Plus crasseux que jamais

En tombant sur Partie de Chasse, on reconnaît à coup sûr, et au premier coup d'oeil, la patte d'Enki Bilal. Son style plein de décrépitudes va bien avec cette histoire politique nauséeuse. Chez Bilal, pas un mur sans fissures, pas une rue sans tâche, pas un visage épargné par le temps. Même les arbres s'effritent d'une manière inconsidérée. Ce délabrement perpétuel dans l'environnement graphique de l'auteur provient de son enfance passée en Yougoslavie. Le stoïcisme et la pâleur des visages rappellent un corps en décomposition. Les tons utilisés sont extrêmement froids. Véritablement, avec Partie de Chasse, Bilal est au sommet de son art. Bien des planches de l'album méritent qu'on s'y attarde. Comme face à un grand tableau, on prend du recul, on se rapproche, on scrute les effets de couleurs, on reste béat d'admiration face à des vignettes chargées en onirisme graphique. Chez Bilal, et c'est encore trop rare dans le monde de la bande dessinée, la couleur n'est pas utilisée comme un complément plaisant mais comme un effet moteur, générateur d'émotions. C'est aussi grâce à la couleur que le lecteur de Partie de Chasse est véritablement embaumé par une ambiance crasseuse, brumeuse et malsaine.

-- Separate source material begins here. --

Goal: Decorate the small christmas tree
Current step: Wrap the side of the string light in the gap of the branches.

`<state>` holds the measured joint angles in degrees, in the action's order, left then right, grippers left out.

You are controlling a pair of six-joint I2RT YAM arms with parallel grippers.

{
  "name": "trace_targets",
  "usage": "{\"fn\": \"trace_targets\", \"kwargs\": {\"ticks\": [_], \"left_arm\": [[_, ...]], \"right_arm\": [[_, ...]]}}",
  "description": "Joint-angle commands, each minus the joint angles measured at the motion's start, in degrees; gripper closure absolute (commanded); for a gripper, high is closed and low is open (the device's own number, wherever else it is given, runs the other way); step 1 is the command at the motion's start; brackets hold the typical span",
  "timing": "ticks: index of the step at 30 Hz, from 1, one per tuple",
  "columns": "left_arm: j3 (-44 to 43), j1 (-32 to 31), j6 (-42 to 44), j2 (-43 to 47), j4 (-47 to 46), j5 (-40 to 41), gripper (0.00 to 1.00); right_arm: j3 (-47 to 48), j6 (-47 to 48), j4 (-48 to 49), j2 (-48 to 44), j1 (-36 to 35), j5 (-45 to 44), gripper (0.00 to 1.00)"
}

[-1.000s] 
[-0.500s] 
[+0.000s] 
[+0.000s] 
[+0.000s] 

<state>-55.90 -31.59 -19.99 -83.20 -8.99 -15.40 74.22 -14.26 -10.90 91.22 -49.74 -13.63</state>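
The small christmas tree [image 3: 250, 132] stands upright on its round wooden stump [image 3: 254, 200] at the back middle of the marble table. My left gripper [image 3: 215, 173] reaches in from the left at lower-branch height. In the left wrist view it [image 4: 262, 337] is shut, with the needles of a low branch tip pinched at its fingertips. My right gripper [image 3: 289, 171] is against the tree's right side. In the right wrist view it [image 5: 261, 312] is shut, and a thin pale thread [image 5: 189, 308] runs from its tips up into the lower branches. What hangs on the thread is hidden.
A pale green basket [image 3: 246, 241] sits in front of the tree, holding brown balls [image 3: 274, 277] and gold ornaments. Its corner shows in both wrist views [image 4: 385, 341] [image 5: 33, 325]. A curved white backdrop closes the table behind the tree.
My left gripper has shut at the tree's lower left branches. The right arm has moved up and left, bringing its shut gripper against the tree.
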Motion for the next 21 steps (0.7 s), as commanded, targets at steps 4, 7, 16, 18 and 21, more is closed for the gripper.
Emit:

Signalons deux bémols. La lecture de Partie de Chasse nécessite, pour une pleine compréhension, des bases en histoire contemporaine. Autre point, certains passages sont typographiés en russe. La lecture de cette bande dessinée sera un véritable régal pour les russophones. Ces derniers pourront saisir toutes les subtilités de l'album, notamment le contenu des affiches de propagande.


Partie de Chasse
présente le double intérêt d'être un album qui fait date dans l'histoire du neuvième art, révélant un tandem au firmament et d'être une oeuvre de conscience, de réflexion et de recueil. Plus qu'un témoignage, Partie de Chasse est une formidable prédiction de l'explosion du bloc de l'Est.